In the professional ranks, and often in college, winning always wins.
A player gets arrested for driving under the influence: He plays.
Another player gets into a domestic scuffle with his wife: He plays too.
But in high school, when players violate team rules, they need to sit. Playing high school athletics is a privilege, not a right, and some kids need to learn that the hard way.
Two such athletes from Gainesville had to deal with that harsh reality last Monday during the first round of Lanierland. While I won’t name names – they know who they are – these two players violated team rules and sat on the bench throughout the duration of the Red Elephants’ thrilling come-from-behind win.
Sitting these two players was not easy.
With his team struggling mightily against the Spartans, Gainesville coach Todd Cottrell could have easily thrown his morals to the side and inserted two of his better players. When the Red Elephants got down by 26 points, it would have been tempting to look at one of your best shooters and tell him he could go in. What he did to earn the disciplinary action was forgiven. Winning this game was much more important.
But that’s not what happened. That’s not what high school sports are all about.
As much as winning this prestigious tournament means to all the teams in Hall County, it’s imperative that it doesn’t come with a win-at-all-costs mentality. Sometimes lessons need to be taught at tough times. That’s what makes high school athletics, specifically the role of the high school coach, much more important than its collegiate and professional counterparts.
High school coaches are there to teach not only the game, but also life lessons.
When asked why he kept two of his star players on the bench while his team was basically getting waxed, Cottrell made his stand clear in just five words: “We have to do right.”
Those words might not seem all that powerful, but the actions were.

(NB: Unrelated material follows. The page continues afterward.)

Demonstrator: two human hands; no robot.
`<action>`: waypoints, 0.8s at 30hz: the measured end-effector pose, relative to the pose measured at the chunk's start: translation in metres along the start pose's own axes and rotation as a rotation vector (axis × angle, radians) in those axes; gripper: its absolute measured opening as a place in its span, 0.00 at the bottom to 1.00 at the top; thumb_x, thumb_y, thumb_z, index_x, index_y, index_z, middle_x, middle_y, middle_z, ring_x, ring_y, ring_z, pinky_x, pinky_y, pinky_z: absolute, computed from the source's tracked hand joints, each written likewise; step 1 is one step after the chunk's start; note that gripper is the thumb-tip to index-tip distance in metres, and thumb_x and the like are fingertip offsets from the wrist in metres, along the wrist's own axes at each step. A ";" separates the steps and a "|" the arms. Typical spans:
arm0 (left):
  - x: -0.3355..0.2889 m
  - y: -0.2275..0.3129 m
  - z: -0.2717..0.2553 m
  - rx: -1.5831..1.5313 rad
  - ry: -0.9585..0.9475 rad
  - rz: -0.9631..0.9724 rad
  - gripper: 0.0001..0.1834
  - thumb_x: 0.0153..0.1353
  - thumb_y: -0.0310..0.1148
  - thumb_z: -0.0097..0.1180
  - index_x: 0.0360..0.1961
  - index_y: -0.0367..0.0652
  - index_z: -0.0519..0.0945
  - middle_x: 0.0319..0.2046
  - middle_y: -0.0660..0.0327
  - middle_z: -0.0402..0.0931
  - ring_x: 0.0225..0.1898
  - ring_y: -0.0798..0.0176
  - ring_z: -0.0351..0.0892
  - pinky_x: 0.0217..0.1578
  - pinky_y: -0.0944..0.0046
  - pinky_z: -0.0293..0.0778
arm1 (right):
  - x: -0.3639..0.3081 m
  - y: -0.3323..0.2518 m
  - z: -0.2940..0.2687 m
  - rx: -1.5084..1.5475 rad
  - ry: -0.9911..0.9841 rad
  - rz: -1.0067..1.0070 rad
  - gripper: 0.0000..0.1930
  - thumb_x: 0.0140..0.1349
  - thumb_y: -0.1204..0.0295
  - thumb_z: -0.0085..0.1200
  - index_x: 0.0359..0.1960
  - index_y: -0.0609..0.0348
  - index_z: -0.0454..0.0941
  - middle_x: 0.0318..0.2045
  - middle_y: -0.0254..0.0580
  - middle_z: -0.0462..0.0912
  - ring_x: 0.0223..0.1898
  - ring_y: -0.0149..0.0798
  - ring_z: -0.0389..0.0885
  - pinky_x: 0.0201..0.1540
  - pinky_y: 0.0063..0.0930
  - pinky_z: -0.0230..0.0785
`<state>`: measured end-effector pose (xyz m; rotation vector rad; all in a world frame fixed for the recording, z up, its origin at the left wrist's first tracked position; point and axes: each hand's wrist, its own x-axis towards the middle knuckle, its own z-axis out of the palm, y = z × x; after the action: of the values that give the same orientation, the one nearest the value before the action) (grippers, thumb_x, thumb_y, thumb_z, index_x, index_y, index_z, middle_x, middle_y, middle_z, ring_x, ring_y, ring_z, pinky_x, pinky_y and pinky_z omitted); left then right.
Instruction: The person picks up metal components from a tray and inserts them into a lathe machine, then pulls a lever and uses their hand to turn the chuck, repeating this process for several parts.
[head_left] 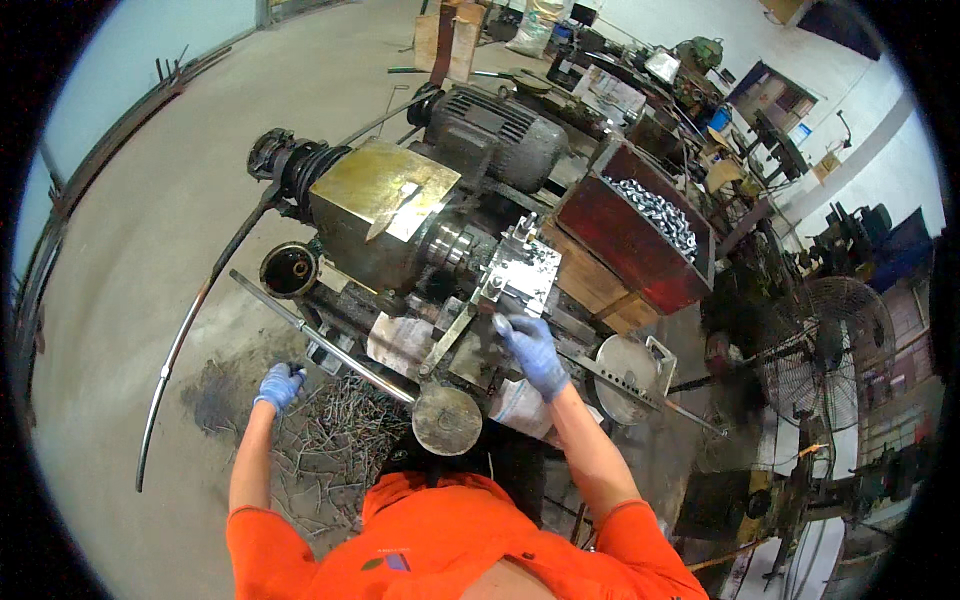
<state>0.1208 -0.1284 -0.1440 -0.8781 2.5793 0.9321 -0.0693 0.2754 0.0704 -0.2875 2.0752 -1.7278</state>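
My right hand (537, 358), in a blue glove, is closed in a pinch on a small shiny metal part (501, 324). It is just in front of the lathe's silver tool block (522, 272), to the right of the round metal chuck (449, 246). My left hand (279, 387), also gloved in blue, is lower down on the left, beside the front of the machine. Its fingers are curled around something dark that I cannot make out. A long bare metal lever (330, 340) slopes between my hands toward a round metal disc (447, 420) near my body.
A red bin (635, 235) of small silver parts stands behind the tool block on the right. Curly metal shavings (340, 430) cover the floor below my left hand. A motor (500, 135) sits behind the machine; a caged fan (830, 340) stands far right. Another long lever (185, 345) sticks out left.
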 end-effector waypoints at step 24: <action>-0.108 -0.022 -0.145 0.288 0.795 -0.295 0.28 0.60 0.59 0.40 0.36 0.45 0.78 0.31 0.49 0.79 0.36 0.45 0.78 0.37 0.50 0.72 | 0.099 -0.069 0.044 -1.450 -0.085 -0.501 0.30 0.55 0.43 0.42 0.26 0.61 0.81 0.26 0.52 0.81 0.32 0.50 0.79 0.44 0.40 0.65</action>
<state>0.2138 -0.1868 0.0012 -1.7383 2.9362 0.1057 -0.1454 0.1806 0.1128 -1.3000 2.9215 -0.0046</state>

With two of his best players on the bench, the Red Elephants rallied from a 26-point deficit largely due to the play of two guys, senior Javez Warren and sophomore Tray Harrison, whose playing time would have decreased exponentially had the other two players been available.
Sitting the stars not only set an example, but it also instilled confidence and displayed trust in the rest of the team. It proved they could get it done, no matter how large the deficit, no matter how talented the opposition.
That lesson could prove to be more important basketball-wise to a team with playoff aspirations, but I can guarantee you it’s not as important as taking the stand for what’s right and what’s wrong.
I have no idea what these two players did to violate the team rules, and frankly it’s not important. What is important is that they learn from their mistakes and never do it again.
After watching their looks of utter disappointment before, during and after the game, something tells me they will.